• **WHAT IS BEING ASKED**
Please output exactly the part of the records below that opens with the line containing "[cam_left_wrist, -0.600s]" and closes with the line containing "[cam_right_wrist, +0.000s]", both lines included, and nothing else.

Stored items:
++++++++
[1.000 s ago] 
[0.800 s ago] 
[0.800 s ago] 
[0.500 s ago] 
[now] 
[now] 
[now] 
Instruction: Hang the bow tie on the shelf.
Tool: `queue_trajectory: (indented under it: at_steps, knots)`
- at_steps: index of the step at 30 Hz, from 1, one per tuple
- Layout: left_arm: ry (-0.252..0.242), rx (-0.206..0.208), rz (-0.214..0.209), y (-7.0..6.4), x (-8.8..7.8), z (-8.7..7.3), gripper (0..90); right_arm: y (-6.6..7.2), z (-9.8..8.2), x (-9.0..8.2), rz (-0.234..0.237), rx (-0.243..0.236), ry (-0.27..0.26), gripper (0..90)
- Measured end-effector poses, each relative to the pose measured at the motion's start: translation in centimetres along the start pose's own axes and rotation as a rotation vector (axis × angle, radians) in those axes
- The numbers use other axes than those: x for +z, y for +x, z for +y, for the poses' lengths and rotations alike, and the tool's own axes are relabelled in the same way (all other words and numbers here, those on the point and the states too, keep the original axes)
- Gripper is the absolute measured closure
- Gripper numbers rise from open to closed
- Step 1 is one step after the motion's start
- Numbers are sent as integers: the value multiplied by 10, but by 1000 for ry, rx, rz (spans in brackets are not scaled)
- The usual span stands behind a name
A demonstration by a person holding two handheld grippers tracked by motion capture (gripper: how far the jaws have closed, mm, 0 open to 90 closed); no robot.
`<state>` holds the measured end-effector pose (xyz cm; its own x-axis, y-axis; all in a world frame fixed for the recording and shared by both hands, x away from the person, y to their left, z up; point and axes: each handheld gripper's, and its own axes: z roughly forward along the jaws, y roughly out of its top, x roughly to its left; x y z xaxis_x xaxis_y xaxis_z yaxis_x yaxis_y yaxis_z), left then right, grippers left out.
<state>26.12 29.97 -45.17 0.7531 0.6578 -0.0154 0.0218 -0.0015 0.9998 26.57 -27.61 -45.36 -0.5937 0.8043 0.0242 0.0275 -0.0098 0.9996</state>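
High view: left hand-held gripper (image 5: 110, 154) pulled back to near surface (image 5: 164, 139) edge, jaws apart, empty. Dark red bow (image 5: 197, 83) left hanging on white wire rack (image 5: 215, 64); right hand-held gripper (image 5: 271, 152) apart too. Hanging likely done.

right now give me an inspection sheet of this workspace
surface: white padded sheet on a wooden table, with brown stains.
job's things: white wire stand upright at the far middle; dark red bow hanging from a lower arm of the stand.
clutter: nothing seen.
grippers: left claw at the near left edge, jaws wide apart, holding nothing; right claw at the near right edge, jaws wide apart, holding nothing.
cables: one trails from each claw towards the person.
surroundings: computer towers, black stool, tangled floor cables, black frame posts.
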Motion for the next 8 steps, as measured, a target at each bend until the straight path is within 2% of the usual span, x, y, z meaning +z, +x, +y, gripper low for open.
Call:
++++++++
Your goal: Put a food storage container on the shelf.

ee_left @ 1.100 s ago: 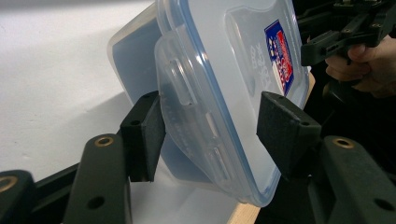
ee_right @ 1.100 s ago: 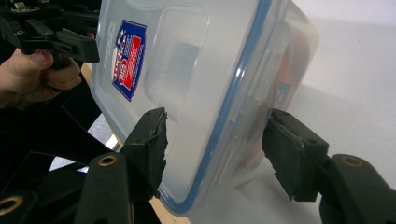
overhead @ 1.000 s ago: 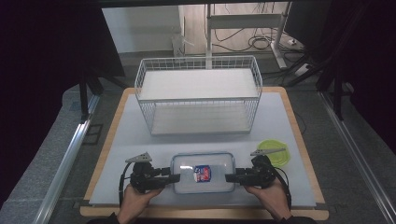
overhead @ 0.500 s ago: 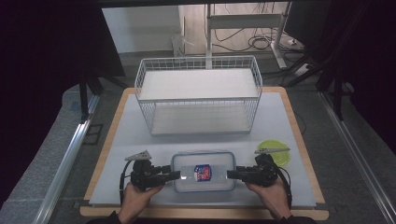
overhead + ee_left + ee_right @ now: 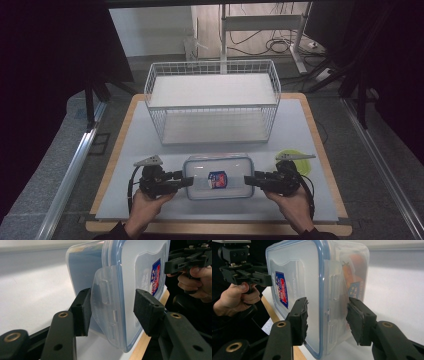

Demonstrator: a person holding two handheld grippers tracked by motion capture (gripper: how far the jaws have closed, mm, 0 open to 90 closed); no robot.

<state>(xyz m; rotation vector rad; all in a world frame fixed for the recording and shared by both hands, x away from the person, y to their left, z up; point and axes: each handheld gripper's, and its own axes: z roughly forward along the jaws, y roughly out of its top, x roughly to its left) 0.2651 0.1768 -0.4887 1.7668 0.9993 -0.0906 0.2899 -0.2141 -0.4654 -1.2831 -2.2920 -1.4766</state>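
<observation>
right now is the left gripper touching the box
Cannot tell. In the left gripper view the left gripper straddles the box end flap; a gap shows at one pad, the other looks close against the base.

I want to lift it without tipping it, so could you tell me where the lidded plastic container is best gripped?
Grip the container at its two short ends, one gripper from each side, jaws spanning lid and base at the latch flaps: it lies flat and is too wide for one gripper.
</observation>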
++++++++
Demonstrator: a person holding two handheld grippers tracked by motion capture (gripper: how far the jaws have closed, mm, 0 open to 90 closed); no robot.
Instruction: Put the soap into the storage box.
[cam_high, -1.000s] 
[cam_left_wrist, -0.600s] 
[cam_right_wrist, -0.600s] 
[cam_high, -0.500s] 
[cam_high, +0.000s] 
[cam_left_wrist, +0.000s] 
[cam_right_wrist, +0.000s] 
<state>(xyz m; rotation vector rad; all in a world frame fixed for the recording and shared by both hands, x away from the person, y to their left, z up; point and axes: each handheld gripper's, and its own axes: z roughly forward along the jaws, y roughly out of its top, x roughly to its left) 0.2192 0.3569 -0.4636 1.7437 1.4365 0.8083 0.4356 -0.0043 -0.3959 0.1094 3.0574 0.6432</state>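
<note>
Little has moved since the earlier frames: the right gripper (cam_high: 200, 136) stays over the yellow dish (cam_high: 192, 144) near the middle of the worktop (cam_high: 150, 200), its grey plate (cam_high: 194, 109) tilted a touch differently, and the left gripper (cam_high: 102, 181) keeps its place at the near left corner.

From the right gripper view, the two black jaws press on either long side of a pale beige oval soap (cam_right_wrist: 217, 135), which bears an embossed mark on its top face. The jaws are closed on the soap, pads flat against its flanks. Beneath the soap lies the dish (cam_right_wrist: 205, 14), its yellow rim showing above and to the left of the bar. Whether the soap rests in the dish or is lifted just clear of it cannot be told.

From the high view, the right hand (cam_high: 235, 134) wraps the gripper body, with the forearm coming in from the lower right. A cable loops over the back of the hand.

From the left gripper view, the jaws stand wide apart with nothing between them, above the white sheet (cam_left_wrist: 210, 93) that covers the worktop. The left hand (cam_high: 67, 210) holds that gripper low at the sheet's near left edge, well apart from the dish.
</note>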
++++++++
• **ANSWER TO THIS EXERCISE**
[cam_left_wrist, -0.600s] 
[cam_right_wrist, -0.600s] 
[cam_high, -0.500s] 
[cam_high, +0.000s] 
[cam_left_wrist, +0.000s] 
[cam_right_wrist, +0.000s] 

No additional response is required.